#### Work to complete
Go through the data below. List every line that holds the word "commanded".

(Extracted data entries)

▼▼▼

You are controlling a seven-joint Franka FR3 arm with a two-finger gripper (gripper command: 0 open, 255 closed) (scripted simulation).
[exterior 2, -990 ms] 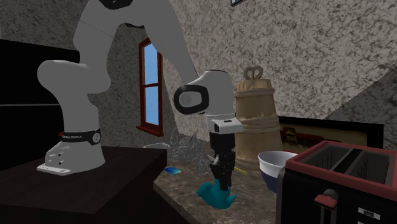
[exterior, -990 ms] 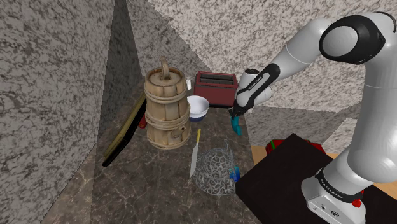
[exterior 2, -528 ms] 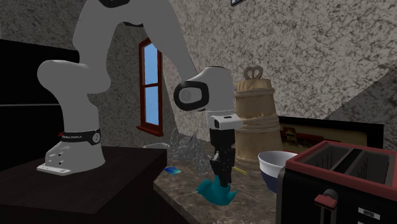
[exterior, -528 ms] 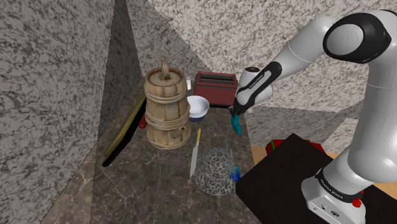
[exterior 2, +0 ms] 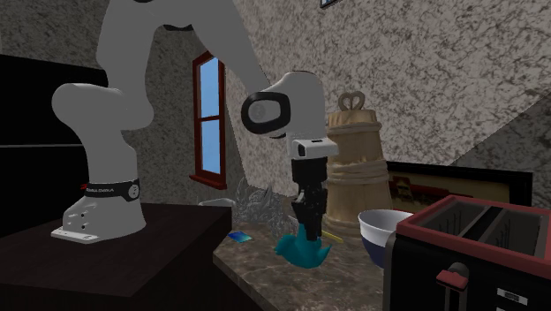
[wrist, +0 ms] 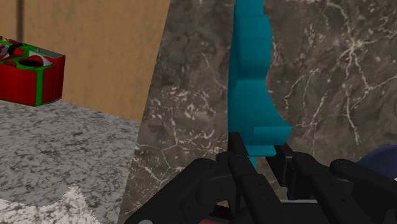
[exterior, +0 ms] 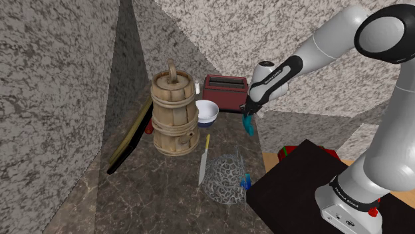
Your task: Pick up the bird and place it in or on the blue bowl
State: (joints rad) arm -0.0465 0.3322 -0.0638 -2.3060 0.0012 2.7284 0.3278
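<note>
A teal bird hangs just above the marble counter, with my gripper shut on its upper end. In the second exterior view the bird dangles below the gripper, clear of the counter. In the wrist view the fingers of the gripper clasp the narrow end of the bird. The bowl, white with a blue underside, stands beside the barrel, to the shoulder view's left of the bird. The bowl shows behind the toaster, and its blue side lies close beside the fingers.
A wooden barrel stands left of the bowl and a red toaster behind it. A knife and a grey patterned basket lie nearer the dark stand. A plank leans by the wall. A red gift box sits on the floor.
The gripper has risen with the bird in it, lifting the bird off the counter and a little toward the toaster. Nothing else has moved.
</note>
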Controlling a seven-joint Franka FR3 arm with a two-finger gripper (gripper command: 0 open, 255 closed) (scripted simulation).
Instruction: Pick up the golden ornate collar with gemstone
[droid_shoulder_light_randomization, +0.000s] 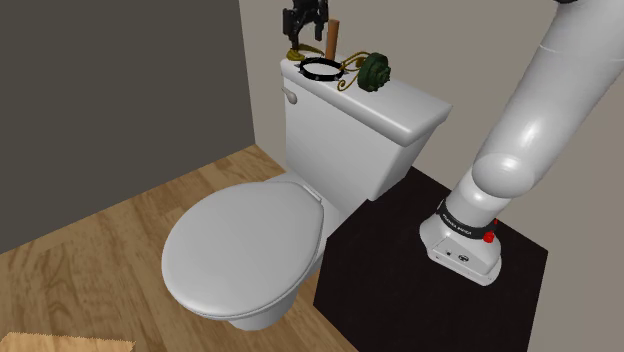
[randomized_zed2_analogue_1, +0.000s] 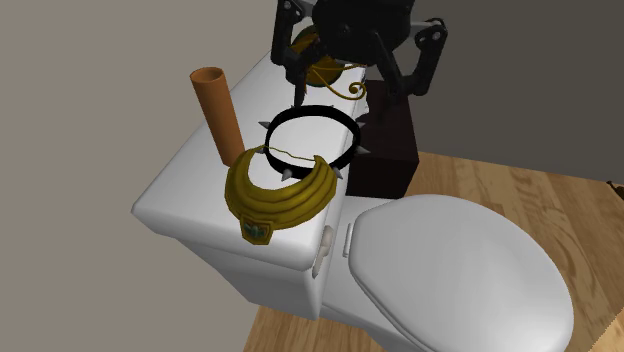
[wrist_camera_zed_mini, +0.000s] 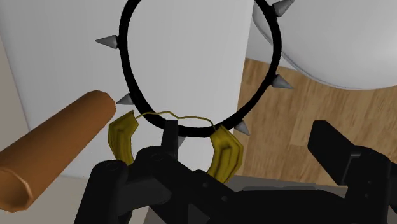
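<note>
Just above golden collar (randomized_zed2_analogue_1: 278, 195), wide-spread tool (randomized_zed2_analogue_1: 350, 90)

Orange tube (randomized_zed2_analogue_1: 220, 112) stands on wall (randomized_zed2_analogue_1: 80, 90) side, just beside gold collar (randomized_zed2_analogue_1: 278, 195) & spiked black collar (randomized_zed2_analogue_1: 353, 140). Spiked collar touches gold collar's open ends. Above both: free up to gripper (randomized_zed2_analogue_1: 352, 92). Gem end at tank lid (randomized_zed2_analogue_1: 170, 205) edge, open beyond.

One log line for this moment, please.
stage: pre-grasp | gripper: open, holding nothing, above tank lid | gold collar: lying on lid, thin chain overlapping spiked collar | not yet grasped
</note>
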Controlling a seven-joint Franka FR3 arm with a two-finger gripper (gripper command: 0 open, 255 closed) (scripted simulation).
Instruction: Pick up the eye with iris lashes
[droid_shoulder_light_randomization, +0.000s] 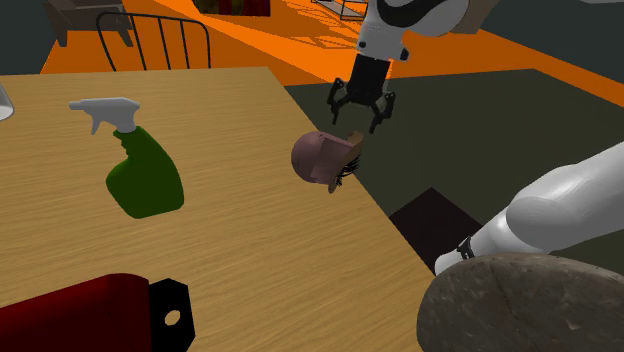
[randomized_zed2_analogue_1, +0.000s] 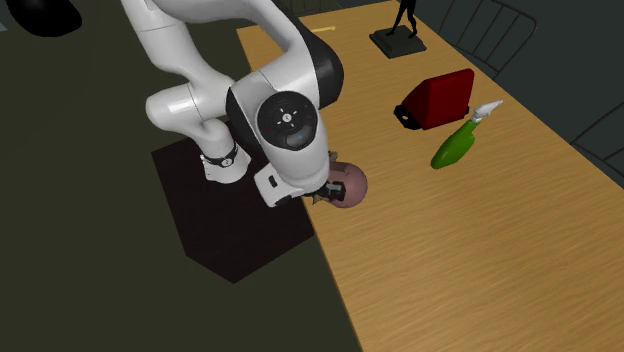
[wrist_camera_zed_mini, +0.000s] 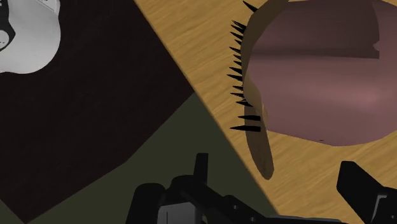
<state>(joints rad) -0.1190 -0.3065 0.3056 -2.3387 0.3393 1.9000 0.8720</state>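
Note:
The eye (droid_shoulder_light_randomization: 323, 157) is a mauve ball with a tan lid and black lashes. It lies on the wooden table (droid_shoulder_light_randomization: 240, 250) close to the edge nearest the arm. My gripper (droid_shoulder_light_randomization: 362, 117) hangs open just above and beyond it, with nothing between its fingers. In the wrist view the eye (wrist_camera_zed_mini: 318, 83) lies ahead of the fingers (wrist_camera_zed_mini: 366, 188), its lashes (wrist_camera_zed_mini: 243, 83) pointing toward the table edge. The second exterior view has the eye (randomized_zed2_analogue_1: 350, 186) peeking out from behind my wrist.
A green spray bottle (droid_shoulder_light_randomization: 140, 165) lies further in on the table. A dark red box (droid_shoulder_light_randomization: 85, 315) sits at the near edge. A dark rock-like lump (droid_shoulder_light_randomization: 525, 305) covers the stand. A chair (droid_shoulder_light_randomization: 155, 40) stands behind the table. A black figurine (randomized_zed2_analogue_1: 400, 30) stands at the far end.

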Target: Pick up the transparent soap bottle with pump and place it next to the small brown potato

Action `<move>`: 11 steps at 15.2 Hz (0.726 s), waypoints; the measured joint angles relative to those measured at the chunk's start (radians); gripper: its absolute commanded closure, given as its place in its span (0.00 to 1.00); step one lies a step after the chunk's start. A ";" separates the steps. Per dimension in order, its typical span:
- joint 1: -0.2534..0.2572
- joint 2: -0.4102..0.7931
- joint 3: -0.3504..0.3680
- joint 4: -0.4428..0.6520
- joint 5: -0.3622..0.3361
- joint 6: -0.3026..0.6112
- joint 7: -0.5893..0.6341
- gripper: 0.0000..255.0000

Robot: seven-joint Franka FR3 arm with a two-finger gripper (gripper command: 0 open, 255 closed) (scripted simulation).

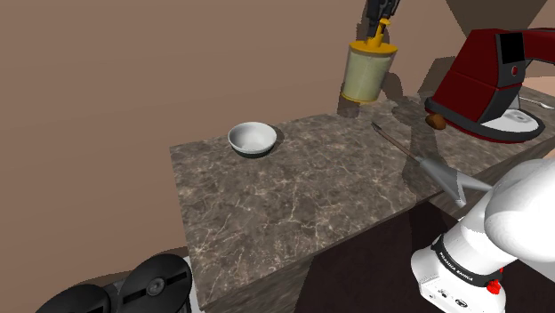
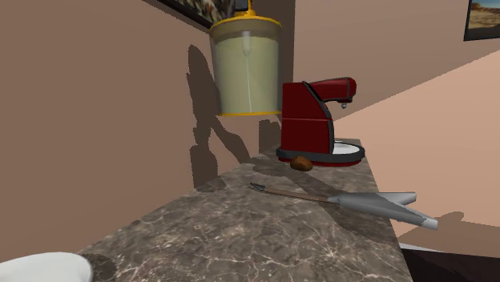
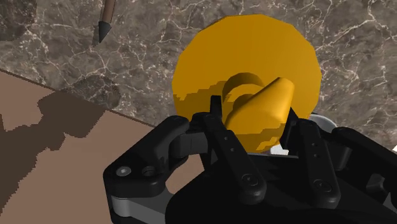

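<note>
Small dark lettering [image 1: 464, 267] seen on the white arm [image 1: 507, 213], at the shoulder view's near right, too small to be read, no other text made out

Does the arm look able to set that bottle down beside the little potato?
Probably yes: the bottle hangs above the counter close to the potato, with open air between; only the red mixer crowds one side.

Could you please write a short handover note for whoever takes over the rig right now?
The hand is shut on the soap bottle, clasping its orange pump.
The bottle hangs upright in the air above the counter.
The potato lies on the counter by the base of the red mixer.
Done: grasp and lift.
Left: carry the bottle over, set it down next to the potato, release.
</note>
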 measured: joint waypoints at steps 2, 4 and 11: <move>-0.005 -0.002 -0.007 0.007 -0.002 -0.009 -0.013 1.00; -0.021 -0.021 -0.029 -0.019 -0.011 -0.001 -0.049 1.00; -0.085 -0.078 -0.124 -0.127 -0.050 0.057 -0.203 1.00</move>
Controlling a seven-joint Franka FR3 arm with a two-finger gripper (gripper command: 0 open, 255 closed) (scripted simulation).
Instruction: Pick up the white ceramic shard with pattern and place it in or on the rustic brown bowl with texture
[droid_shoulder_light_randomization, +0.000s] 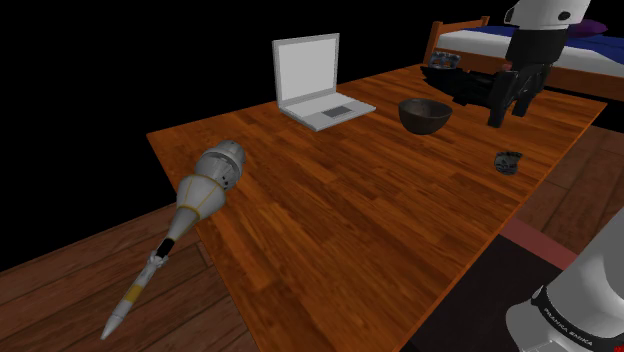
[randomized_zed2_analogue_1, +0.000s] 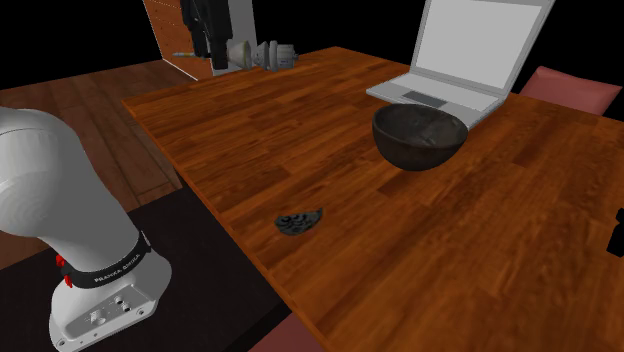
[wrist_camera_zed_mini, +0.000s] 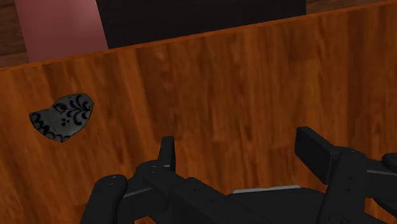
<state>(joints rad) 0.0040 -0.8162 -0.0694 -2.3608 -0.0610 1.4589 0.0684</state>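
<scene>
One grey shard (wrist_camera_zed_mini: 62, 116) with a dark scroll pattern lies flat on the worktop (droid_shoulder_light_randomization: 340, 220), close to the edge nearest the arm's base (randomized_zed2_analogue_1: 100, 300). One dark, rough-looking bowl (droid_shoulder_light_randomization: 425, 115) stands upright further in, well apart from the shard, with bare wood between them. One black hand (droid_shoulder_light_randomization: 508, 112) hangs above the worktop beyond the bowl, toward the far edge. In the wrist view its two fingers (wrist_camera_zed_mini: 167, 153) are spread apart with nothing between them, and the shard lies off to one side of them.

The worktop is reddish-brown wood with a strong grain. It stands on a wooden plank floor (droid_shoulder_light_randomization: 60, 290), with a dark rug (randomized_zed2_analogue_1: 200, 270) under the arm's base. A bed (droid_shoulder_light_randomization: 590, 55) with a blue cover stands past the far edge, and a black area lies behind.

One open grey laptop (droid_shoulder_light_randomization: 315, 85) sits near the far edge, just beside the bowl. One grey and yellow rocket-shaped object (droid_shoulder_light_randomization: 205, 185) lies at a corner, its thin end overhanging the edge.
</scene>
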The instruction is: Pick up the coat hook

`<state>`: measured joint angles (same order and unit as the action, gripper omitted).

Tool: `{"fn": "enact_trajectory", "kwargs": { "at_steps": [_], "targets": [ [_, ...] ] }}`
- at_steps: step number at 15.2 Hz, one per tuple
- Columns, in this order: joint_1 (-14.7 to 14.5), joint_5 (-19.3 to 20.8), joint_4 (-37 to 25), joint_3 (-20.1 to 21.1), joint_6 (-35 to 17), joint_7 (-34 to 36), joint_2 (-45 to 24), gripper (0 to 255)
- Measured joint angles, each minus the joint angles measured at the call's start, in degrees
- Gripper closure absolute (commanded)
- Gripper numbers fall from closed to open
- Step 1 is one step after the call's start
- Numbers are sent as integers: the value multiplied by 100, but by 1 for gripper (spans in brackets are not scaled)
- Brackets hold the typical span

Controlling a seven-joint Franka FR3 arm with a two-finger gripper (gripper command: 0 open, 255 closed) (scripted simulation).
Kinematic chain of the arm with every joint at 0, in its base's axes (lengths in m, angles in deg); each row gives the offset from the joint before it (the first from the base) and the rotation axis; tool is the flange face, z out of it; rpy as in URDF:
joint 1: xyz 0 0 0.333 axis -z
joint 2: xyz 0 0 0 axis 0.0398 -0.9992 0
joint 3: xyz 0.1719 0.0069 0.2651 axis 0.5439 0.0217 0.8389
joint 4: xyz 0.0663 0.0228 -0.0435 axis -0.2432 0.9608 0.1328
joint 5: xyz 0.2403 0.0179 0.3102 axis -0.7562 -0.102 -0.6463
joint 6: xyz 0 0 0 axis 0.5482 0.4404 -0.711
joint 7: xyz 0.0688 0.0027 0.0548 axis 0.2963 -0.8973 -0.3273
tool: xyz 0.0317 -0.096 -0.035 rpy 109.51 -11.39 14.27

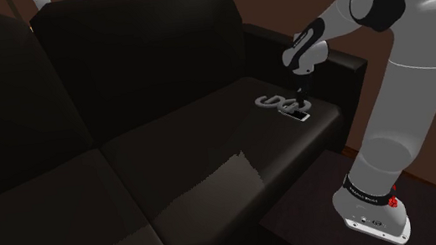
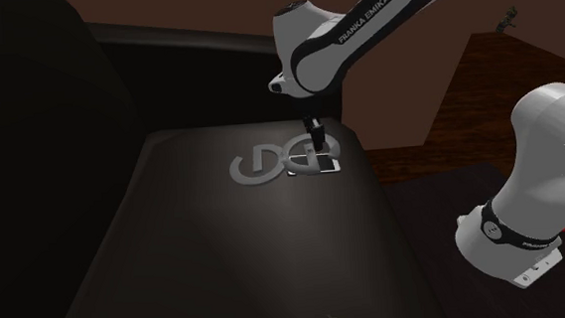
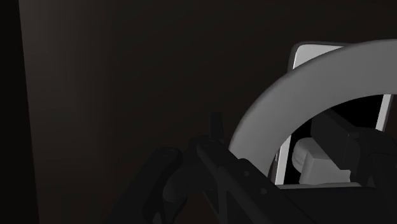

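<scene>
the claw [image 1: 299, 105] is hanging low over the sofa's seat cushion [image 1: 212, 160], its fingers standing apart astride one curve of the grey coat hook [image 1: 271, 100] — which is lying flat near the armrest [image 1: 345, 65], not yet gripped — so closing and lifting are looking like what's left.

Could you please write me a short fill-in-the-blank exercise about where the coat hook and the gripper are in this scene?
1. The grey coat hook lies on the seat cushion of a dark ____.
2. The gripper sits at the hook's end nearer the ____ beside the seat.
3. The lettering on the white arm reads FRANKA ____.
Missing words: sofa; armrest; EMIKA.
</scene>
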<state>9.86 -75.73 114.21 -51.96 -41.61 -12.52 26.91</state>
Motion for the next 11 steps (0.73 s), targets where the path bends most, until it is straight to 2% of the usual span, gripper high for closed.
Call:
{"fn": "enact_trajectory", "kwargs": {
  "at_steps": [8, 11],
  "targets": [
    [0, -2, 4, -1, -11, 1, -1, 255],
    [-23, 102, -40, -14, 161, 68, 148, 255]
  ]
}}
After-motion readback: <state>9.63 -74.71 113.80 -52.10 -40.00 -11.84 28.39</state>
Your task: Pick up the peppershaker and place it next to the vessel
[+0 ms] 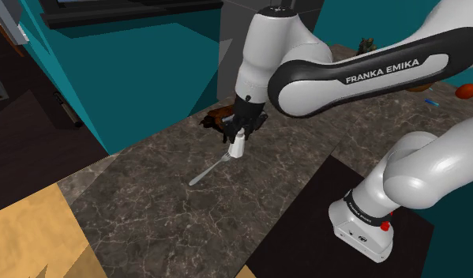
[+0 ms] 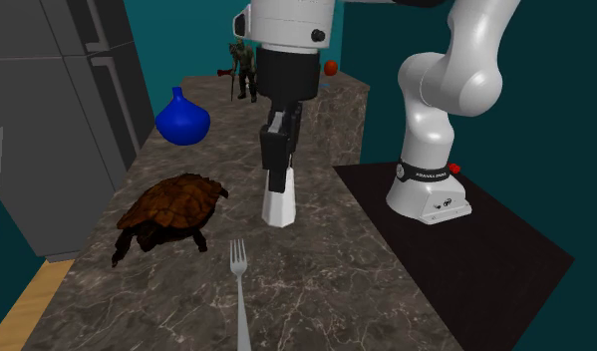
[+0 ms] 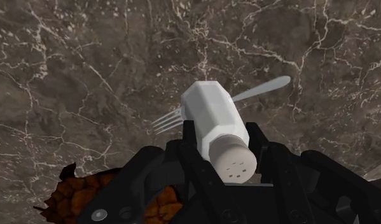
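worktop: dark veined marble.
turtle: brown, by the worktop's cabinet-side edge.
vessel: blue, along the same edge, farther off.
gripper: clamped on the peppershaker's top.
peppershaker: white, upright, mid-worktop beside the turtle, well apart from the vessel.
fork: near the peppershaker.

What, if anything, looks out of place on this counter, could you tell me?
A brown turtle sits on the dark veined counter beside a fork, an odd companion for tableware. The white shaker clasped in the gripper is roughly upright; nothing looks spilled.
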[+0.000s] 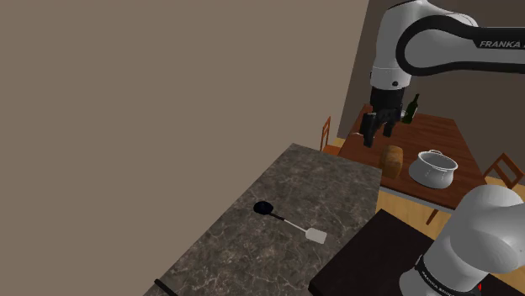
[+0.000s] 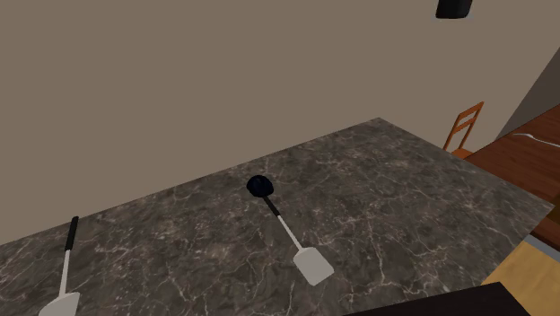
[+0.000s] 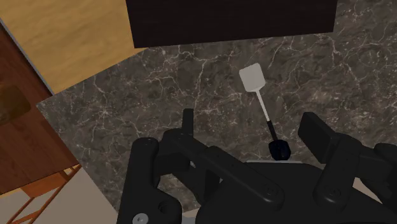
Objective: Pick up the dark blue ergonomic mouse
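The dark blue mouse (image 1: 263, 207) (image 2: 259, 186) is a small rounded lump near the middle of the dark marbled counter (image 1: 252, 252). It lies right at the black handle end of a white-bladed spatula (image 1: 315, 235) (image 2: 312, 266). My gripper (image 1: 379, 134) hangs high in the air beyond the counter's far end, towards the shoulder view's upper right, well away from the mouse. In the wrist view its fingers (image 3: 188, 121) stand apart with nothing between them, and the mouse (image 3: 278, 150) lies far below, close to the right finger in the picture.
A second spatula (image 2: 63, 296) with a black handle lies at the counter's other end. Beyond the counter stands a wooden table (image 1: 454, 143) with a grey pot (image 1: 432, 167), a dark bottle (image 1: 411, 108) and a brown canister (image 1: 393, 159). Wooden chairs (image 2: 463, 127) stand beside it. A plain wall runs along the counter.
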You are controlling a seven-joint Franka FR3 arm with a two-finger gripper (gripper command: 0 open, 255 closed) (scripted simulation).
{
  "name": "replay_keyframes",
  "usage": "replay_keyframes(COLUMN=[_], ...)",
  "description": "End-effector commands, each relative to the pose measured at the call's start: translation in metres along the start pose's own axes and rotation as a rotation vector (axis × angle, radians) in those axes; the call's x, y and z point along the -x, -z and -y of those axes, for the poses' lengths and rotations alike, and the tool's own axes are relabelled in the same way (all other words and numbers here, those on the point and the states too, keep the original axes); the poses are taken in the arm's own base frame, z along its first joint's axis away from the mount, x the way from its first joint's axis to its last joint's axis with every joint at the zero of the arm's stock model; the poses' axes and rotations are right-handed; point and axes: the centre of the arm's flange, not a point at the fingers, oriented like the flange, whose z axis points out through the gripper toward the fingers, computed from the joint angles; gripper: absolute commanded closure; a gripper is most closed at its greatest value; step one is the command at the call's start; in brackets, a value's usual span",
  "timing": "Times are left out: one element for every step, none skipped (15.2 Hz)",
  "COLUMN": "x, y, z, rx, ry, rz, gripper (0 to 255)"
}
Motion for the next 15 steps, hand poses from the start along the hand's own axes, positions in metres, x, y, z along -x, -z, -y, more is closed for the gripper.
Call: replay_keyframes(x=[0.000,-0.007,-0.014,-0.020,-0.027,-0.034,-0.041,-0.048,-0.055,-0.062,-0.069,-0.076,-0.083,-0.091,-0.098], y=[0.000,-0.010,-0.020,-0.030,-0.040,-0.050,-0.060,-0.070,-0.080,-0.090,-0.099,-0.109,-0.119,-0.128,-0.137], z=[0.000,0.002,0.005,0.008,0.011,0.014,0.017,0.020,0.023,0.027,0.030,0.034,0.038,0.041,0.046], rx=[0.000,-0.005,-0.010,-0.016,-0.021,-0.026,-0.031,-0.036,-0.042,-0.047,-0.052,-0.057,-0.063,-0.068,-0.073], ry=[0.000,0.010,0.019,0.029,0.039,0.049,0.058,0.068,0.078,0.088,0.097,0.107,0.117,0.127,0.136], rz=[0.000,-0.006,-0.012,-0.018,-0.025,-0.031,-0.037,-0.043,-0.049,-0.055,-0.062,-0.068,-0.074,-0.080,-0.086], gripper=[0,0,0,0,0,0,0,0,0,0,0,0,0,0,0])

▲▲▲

#### Your solution
Action `<move>`: 11 steps at 15.2 Hz (0.726 s), waypoints; the measured joint angles relative to those measured at the chunk's start (radians); gripper: its absolute commanded closure, given as its place in its span (0.00 to 1.00); step one lies a step after the chunk's start. A ";" separates the steps. Per dimension in order, its typical span:
- Gripper closure absolute (commanded)
  "description": "End-effector commands, each relative to the pose measured at the call's start: translation in metres along the start pose's own axes and rotation as a rotation vector (axis × angle, radians) in those axes; the call's x, y and z point along the -x, -z and -y of those axes, for the poses' lengths and rotations alike, and the tool's own axes are relabelled in the same way (all other words and numbers here, those on the point and the states too, keep the original axes); the poses are taken in the arm's own base frame, z along its first joint's axis away from the mount, x the way from its first joint's axis to its last joint's axis with every joint at the zero of the arm's stock model; the poses' axes and rotations are right-handed; point and axes: the centre of the arm's flange, not a point at the fingers, oriented like the flange, whose z axis points out through the gripper toward the fingers, computed from the joint angles; gripper: absolute commanded closure; a gripper is most closed at its greatest value; step one is the command at the call's start; in brackets, a value's usual span",

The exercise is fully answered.